Evangelina ansía la organización entre las vendedoras, quisiera que todas luchen por sus derechos y reclamen lo que les corresponde como trabajadoras. Suele charlar con otras manteras, así entendió que no todas tienen las mismas posibilidades e información para generar espacios de debate. “Es un trabajo en el que se está 12 horas, de la mañana a la noche. Nos ganamos la vida día a día, yo tengo una familia que me ayuda, pero si no fuera así no se si podría militar”, admite. Muchas de las vendedoras que ve a diario son mujeres, cargan a sus hijxs en brazos, escapan de situaciones de violencia y para colmo “el sistema y la situación de crisis nos obliga a hacer algo que ni siquiera nos deja tiempo para organizarnos”.

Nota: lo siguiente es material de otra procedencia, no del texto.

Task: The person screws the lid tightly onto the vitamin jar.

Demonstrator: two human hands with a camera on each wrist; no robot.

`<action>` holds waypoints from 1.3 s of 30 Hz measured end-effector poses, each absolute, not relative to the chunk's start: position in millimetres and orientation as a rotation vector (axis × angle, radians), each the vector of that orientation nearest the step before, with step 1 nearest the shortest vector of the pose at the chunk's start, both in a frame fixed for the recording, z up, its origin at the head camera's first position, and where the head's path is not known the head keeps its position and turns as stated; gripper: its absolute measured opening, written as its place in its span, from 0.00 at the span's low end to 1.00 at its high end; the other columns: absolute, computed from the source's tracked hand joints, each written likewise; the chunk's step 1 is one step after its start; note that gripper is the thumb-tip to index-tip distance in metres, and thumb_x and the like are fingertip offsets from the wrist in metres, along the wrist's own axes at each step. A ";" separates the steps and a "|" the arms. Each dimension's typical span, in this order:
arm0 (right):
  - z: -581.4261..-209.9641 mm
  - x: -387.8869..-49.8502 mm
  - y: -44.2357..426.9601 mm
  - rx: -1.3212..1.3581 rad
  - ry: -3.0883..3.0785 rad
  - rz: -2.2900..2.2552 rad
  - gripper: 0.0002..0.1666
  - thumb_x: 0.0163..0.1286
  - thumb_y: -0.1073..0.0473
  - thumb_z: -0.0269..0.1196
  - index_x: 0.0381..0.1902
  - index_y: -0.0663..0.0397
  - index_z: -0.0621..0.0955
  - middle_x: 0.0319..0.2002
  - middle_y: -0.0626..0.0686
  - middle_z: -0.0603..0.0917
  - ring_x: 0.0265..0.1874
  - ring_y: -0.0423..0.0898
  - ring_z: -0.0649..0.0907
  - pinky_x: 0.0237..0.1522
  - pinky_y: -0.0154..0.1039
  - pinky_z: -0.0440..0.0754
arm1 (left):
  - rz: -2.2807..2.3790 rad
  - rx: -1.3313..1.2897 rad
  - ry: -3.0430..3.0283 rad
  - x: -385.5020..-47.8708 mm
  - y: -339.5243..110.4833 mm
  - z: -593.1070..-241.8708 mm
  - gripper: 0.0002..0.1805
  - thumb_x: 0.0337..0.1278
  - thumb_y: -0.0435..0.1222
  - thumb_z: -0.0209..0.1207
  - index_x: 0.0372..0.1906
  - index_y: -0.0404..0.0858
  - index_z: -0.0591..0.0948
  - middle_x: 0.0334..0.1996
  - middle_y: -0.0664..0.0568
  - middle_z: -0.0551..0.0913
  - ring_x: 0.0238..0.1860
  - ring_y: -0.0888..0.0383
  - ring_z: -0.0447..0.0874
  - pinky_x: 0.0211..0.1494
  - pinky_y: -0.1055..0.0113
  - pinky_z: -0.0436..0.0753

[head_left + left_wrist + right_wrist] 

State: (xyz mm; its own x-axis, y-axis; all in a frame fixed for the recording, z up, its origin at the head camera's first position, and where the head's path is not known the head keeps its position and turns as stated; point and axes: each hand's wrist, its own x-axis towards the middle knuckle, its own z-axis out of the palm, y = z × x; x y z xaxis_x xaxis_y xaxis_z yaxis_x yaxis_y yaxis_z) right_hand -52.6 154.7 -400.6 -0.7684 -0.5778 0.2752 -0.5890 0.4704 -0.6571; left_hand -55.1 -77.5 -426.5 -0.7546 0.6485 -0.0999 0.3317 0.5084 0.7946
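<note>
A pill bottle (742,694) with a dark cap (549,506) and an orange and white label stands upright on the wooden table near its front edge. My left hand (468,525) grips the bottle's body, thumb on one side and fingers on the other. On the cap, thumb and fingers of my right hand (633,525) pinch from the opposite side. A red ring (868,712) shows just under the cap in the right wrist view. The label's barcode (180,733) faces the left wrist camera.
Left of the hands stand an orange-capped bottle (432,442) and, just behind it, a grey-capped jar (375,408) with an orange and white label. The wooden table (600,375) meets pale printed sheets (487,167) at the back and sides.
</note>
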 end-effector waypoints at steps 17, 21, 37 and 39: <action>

En sus monólogos ironiza sobe las situaciones que viven la mujeres en la calle, las violencias, la pobreza, se imagina un mundo mejor, con más empatía, con otras opotunidades para su hija y sus compañeras “la vida es una sola, tenemos que pelear por lo que nos corresponde, logramos la legalización del aborto, pero falta un montón, estar en situación de pobreza es un problema, el patriarcado no se terminó”.

Las trabajadoras que despliegan la manta llevan en sus voces las luchas para sostener económicamente a sus familias, el cansancio de los cuerpos que bancan el sol, la lluvia, años de moverse de un lado a otro para conseguir un lugar. Las manteras comparten la calle y un deseo: que su trabajo sea reconocido y respetado.